Dans ce thriller médical à la narration un peu floue, il est question de malformations natales causées notamment par la pollution et le nucléaire – un écho évident aux retombées radioactives d’Hiroshima et de Nagazaki. S’il est dit que les médecins avaient tendance à euthanasier ces bébés difformes à la naissance, comme ce fut probablement le cas dans la réalité, ici nous apprenons qu’un savant fou en sauva quelques uns, croyant dur comme fer qu’ils représentaient le fer de lance de l’évolution humaine, laquelle devra apprendre à vivre dans un environnement de plus en plus toxiques que les humains normaux ne pourront pas supporter.
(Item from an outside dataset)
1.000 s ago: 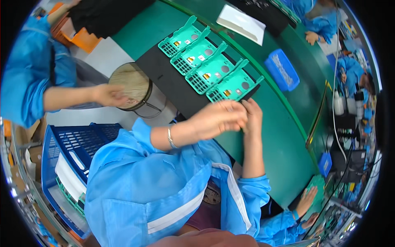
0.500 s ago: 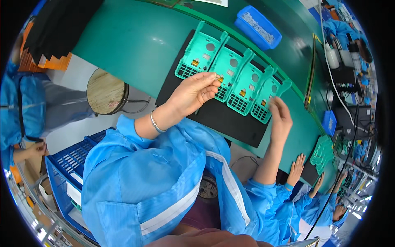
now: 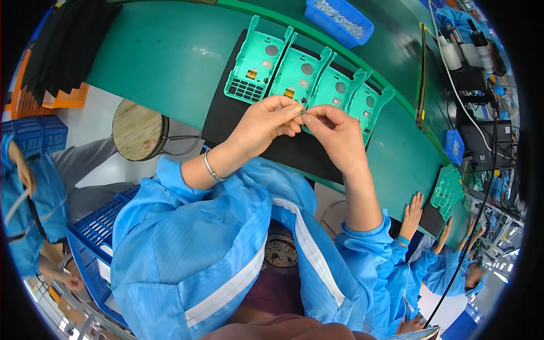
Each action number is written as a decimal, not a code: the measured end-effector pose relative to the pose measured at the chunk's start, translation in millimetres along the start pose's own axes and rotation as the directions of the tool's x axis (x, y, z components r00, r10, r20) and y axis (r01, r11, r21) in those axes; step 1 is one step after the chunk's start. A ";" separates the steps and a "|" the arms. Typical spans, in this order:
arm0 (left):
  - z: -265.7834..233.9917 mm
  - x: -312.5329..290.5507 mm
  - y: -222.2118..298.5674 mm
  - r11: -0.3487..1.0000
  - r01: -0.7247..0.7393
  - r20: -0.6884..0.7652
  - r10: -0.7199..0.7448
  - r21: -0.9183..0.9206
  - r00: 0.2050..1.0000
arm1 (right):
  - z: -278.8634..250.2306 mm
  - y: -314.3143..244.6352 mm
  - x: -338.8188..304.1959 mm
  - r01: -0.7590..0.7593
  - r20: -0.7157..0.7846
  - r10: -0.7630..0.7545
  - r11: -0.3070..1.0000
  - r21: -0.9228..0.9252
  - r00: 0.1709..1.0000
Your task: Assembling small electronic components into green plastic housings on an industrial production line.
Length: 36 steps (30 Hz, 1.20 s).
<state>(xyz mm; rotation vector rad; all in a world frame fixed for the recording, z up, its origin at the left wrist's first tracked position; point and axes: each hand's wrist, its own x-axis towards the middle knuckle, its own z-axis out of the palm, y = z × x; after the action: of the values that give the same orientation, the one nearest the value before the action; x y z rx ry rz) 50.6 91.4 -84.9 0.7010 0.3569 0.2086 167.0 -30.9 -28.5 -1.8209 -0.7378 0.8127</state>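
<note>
Several green plastic device housings (image 3: 260, 54) lie in a slanting row on a black mat (image 3: 224, 116). Each has a round hole and a keypad grid; small gold-coloured pieces show on the nearer ones. My left hand (image 3: 271, 120), with a bangle at its wrist, is pinched at the fingertips over the row's near edge. Meeting it fingertip to fingertip, my right hand (image 3: 334, 130) is pinched as well. Whatever sits between the fingers is too small to make out. Both hands cover the lower parts of the middle and right housings.
A blue bin (image 3: 340, 22) of small white pieces stands beyond the housings. Left of the bench are a round stool (image 3: 139, 129) and a blue crate (image 3: 105, 226). Co-workers sit along the right, one hand (image 3: 412, 215) on the bench near more green parts (image 3: 446, 190).
My right hand has come left from the right-hand housing to meet my left hand, its fingers now pinched. The bench and housings appear slightly further up and left in view.
</note>
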 end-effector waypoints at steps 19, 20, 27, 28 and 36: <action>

Le docteur mourut avant de finaliser ses recherches et certains de ses cobayes s’enfuir, parvenant à se cacher parmi la population grâce à une transformation cellulaire inventé par le scientifique. Une méthode hélas imparfaite puisqu’un gros choc émotionnel ou physique peut inverser le processus. C’est le pauvre Michio Sonezaki qui en fait les frais, sorte de cyclope qui cache son œil unique derrière de larges lunettes de soleil. Sans doute découvert par le gouvernement (ce n’est jamais vraiment expliqué), il travaille désormais en tant qu’agent pour un officiel.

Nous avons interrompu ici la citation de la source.